ValueError, though check has already be performed for this

Question

ValueError, though check has already be performed for this

89 Views Asked by iFunction At 13 December 2016 at 15:46

Getting a little stuck with NaN data. This program trawls through a folder in an external hard drive loads in a txt file as a dataframe, and should reads the very last value of the last column. As some of the last rows do not complete for what ever reason, i have chosen to take the row before (or that's what i hope to have done. Here is the code and I have commented the lines that I think are giving the trouble:

#!/usr/bin/env python3

import glob
import math
import pandas as pd
import numpy as np

def get_avitime(vbo):
    try:
        df = pd.read_csv(vbo,
                         delim_whitespace=True,
                         header=90)
        row = next(df.iterrows())
        t = df.tail(2).avitime.values[0]
        return t
    except:
        pass

def human_time(seconds):
        secs = seconds/1000
        mins, secs = divmod(secs, 60)
        hours, mins = divmod(mins, 60)
        return '%02d:%02d:%02d' % (hours, mins, secs)
def main():
    path = 'Z:\\VBox_Backup\\**\\*.vbo'
    events = {}
    customers = {}

    for vbo_path in glob.glob(path, recursive=True):
        path_list = vbo_path.split('\\')
        event = path_list[2].upper()
        customer = path_list[3].title()
        avitime = get_avitime(vbo_path)
        if not avitime:             # this is to check there is a number
            continue
        else:
            if event not in events:
                events[event] = {customer:avitime}
                print(event)
            elif customer not in events[event]:
                events[event][last_customer] = human_time(events[event][last_customer])
                print(events[event][last_customer])
                events[event][customer] = avitime
            else:
                total_time = events[event][customer]
                total_time += avitime
                events[event][customer] = total_time
        last_customer = customer



    events[event][customer] = human_time(events[event][customer])
    df_events = pd.DataFrame(events)
    df.to_csv('event_track_times.csv')

main()

I put in a line to check for a value, but I am guessing that NaN is not a null value, hence it hasn't quite worked.

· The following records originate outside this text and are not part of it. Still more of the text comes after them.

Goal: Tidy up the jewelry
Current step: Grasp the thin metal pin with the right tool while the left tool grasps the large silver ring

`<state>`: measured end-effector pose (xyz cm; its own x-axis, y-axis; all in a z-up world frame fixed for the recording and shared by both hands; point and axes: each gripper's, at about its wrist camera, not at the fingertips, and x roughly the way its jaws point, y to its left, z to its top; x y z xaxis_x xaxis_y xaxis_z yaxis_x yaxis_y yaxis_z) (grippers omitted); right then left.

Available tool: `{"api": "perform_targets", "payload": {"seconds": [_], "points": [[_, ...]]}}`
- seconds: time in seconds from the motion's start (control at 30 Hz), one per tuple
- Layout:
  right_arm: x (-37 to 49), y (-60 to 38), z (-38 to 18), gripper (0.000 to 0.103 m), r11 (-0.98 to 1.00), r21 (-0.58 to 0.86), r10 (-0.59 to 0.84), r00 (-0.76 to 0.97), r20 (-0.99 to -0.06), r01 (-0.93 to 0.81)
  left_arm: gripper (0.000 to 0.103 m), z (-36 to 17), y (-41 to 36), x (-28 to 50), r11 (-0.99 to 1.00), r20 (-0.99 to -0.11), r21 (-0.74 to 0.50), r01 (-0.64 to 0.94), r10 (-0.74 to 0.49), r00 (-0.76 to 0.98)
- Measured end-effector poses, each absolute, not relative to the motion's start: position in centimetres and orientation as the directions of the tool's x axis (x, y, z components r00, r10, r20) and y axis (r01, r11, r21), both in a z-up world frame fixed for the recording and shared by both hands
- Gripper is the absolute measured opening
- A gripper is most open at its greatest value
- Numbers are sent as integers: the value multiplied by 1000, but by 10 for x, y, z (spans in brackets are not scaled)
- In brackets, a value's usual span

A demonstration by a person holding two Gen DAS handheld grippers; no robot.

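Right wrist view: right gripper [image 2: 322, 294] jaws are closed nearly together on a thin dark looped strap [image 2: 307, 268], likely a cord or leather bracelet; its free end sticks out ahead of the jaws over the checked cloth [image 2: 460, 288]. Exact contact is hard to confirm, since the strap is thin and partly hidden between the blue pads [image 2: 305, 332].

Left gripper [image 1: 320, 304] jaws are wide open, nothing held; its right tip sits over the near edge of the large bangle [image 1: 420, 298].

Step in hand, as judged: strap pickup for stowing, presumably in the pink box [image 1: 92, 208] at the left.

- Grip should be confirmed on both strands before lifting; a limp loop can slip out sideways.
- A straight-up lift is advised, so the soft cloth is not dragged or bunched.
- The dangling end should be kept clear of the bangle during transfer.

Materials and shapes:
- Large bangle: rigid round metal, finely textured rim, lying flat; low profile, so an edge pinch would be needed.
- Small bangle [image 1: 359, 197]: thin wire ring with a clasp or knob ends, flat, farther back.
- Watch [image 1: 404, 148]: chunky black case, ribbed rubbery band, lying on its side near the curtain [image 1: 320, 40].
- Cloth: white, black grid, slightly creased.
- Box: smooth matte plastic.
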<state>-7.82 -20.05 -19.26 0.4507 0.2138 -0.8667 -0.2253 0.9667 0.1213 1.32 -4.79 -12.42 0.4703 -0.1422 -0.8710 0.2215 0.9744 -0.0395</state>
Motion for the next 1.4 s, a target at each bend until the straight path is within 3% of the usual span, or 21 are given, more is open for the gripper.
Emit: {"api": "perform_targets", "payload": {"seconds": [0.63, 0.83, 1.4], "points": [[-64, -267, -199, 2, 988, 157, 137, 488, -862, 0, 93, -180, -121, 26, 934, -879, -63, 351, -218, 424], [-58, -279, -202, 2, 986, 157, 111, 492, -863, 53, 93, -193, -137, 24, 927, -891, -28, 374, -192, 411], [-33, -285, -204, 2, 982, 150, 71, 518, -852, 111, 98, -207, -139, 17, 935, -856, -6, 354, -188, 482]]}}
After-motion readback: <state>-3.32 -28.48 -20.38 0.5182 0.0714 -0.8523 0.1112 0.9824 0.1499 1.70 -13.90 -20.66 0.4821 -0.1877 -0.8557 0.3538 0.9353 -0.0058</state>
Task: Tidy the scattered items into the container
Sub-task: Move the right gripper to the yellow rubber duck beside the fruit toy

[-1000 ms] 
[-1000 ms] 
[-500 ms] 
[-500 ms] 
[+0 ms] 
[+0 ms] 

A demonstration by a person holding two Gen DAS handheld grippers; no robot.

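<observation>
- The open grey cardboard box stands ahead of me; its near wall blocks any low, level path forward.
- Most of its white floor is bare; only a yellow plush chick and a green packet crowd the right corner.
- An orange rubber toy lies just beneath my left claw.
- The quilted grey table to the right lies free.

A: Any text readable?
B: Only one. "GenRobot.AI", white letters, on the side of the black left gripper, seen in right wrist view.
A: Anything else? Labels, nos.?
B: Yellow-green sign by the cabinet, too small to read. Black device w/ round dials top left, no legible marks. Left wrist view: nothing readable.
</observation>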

C:\Users\rob.kinsey\AppData\Local\Continuum\Anaconda3) c:\Users\rob.kinsey\Pro
ramming>python test_single.py
BARCELONA
03:52:42
02:38:31
03:21:02
00:16:35
00:59:00
00:17:45
01:31:42
03:03:03
03:16:43
01:08:03
01:59:54
00:09:03
COTA
04:38:42
02:42:34
sys:1: DtypeWarning: Columns (0) have mixed types. Specify dtype option on import or set low_memory=False.
04:01:13
01:19:47
03:09:31
02:37:32
03:37:34
02:14:42
04:53:01
LAGUNA_SECA
01:09:10
01:34:31
01:49:27
03:05:34
02:39:03
01:48:14
SILVERSTONE
04:39:31
01:52:21
02:53:42
02:10:44
02:11:17
02:37:11
01:19:12
04:32:21
05:06:43
SPA
Traceback (most recent call last):
  File "test_single.py", line 56, in <module>
    main()
  File "test_single.py", line 41, in main
    events[event][last_customer] = human_time(events[event][last_customer])
  File "test_single.py", line 23, in human_time

The output is starting out correctly, except for the sys:1 error, but at least it carries on, and the final error that stalls the program completely. How can I get past this NaN issue, all variables I am working with should be of float data type or should have been ignored. All data types should only be strings or floats until the time conversion which are integers.

Original Q&A

There are 1 best solutions below

**iFunction** · Answer 1 · 2016-12-14T11:54:06.003000

Ok, even though no one answered, I am compelled to answer my own question as I am not convinced I am the only person that has had this problem.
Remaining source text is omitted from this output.